» Exercise directions
Reproduce the entries shown below only from the line with "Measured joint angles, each" down to the line with "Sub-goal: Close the", keeping both end lines and copying each one exactly.

═══ Provided records ═══

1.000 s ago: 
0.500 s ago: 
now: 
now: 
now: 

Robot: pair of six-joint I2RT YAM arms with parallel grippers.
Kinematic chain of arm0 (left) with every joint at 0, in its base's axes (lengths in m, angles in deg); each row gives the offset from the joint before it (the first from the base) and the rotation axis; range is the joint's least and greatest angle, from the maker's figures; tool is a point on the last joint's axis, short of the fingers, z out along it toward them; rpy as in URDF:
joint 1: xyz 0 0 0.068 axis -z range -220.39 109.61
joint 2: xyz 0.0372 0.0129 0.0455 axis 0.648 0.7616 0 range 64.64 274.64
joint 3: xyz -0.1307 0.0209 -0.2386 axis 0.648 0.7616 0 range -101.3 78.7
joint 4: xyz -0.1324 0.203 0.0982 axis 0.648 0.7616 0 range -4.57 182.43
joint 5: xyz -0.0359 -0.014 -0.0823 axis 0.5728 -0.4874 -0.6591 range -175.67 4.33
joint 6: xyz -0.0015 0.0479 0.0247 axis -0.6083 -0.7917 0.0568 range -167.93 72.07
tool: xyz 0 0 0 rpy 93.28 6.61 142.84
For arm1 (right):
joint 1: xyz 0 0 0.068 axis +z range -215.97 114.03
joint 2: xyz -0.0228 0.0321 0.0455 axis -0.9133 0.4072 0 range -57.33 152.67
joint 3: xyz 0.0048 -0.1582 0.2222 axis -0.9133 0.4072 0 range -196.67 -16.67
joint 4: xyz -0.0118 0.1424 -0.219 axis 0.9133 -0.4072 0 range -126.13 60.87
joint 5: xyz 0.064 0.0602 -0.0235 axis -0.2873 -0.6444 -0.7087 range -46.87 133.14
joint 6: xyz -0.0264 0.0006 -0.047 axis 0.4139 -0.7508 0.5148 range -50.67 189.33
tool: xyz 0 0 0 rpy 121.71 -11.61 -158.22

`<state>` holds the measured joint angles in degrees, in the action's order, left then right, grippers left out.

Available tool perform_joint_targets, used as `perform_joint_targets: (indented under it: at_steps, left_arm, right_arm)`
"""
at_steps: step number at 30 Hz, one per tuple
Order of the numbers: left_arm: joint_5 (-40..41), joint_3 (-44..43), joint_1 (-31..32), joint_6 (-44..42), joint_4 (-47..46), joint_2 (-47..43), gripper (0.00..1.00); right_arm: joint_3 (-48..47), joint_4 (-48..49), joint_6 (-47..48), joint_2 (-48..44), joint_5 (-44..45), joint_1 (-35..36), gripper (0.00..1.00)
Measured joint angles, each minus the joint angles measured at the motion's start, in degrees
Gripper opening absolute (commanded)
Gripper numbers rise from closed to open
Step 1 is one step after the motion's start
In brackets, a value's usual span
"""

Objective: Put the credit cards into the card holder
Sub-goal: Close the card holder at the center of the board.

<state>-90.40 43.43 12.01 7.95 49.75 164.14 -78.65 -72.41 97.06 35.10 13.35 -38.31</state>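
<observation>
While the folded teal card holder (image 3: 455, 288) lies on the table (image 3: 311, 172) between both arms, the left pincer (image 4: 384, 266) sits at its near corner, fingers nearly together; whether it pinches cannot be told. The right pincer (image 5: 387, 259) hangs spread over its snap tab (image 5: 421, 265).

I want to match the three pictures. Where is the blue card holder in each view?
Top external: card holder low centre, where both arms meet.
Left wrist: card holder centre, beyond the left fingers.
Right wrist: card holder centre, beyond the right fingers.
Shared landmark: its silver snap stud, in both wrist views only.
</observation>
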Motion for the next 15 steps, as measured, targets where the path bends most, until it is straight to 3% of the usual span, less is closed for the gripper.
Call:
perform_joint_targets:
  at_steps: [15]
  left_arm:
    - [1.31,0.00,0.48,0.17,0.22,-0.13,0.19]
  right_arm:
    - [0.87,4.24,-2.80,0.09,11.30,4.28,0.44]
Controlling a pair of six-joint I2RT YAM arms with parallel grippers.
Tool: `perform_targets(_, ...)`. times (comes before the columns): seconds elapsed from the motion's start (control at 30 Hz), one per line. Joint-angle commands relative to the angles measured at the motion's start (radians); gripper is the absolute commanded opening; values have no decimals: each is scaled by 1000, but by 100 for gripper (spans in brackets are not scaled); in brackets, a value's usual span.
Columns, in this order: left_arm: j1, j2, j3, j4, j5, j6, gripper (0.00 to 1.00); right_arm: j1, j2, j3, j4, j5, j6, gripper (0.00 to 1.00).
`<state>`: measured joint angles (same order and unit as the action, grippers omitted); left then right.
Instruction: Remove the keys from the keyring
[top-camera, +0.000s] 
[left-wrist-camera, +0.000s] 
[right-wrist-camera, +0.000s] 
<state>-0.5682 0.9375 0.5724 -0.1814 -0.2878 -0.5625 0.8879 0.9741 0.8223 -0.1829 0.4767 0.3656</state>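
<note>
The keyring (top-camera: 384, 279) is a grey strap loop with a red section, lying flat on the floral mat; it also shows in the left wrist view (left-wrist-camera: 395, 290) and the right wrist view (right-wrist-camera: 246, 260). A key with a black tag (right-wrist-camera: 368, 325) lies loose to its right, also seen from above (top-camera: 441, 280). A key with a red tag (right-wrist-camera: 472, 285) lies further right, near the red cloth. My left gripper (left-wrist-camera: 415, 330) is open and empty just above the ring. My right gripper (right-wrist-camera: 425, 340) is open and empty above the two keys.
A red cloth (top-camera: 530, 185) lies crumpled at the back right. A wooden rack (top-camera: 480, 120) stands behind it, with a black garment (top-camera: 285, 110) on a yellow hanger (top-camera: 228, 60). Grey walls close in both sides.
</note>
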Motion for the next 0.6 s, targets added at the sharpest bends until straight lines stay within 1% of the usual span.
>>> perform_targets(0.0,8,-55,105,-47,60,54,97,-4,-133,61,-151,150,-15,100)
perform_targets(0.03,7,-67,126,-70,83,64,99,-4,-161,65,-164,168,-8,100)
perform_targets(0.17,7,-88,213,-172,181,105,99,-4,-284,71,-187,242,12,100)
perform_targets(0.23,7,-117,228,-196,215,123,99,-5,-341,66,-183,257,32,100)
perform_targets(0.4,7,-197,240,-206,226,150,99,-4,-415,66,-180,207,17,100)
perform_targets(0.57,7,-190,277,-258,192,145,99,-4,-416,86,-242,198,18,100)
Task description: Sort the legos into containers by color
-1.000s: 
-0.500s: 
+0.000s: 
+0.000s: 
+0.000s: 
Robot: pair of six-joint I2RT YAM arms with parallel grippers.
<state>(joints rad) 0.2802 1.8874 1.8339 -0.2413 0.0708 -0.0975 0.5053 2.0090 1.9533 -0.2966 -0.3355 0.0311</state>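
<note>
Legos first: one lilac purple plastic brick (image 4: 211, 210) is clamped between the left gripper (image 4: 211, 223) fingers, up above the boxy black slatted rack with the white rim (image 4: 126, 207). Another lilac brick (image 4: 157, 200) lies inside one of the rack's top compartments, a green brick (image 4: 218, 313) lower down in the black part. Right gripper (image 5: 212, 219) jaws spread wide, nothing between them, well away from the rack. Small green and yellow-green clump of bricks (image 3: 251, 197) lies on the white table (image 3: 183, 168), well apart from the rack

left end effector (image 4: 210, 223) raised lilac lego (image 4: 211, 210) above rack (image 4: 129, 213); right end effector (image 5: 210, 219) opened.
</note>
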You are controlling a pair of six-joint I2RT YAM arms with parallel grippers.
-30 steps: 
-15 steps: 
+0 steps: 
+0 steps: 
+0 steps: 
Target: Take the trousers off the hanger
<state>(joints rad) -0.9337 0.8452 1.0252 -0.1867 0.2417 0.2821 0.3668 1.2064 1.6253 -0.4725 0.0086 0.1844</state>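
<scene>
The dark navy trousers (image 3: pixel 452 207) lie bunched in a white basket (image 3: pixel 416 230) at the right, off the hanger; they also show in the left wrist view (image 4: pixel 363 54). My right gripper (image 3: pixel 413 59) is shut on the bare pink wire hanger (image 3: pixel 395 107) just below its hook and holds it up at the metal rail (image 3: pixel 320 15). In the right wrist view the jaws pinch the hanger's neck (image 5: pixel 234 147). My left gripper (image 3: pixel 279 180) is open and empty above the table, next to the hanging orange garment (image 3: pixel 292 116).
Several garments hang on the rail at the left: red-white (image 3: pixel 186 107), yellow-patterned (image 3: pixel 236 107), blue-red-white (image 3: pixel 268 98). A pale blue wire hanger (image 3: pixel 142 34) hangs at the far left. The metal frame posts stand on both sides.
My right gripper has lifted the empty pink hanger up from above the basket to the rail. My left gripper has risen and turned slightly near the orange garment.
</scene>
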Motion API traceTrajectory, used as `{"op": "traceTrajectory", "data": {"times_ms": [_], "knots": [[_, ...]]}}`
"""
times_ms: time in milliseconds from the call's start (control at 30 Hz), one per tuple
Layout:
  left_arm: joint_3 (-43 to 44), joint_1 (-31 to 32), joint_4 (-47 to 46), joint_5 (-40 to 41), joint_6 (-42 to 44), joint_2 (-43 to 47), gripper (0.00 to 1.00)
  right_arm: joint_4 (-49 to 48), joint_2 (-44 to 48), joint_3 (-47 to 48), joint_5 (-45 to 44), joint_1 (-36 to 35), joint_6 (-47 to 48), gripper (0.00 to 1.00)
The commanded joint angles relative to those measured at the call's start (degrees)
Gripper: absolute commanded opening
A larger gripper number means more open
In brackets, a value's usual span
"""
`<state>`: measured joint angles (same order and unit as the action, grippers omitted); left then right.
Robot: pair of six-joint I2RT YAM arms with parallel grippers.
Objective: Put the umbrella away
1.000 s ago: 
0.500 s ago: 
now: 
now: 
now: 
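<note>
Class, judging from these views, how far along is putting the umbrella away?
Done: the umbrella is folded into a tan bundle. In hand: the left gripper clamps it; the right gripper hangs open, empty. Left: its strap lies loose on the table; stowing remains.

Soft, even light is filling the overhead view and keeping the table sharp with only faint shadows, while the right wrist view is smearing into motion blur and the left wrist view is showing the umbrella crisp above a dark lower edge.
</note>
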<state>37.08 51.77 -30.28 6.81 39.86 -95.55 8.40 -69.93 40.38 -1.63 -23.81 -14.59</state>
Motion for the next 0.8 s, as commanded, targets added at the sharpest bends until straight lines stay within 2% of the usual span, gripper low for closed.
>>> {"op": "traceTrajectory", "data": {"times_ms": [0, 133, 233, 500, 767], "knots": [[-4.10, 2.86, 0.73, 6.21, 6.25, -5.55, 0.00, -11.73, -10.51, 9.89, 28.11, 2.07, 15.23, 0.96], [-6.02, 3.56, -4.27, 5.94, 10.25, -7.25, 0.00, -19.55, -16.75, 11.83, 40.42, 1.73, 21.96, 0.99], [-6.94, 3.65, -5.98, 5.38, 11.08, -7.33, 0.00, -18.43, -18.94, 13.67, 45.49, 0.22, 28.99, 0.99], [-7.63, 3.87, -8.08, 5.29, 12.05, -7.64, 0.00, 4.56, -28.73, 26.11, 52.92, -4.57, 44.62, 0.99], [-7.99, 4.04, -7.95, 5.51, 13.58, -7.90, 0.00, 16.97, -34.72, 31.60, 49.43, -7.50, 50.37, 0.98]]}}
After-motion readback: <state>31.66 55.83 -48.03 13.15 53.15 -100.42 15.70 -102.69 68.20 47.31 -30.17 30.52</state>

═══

» Task output
Measured joint angles, each minus the joint angles measured at the motion's start, in degrees
Gripper opening absolute (commanded)
Gripper numbers rise from closed to open
Step 1 is one step after the motion's start
In brackets, a value's usual span
"""

Objective: Put the credit cards into the card holder
Sub-goal: Close the card holder at the center of the board.

This output contains the complete answer.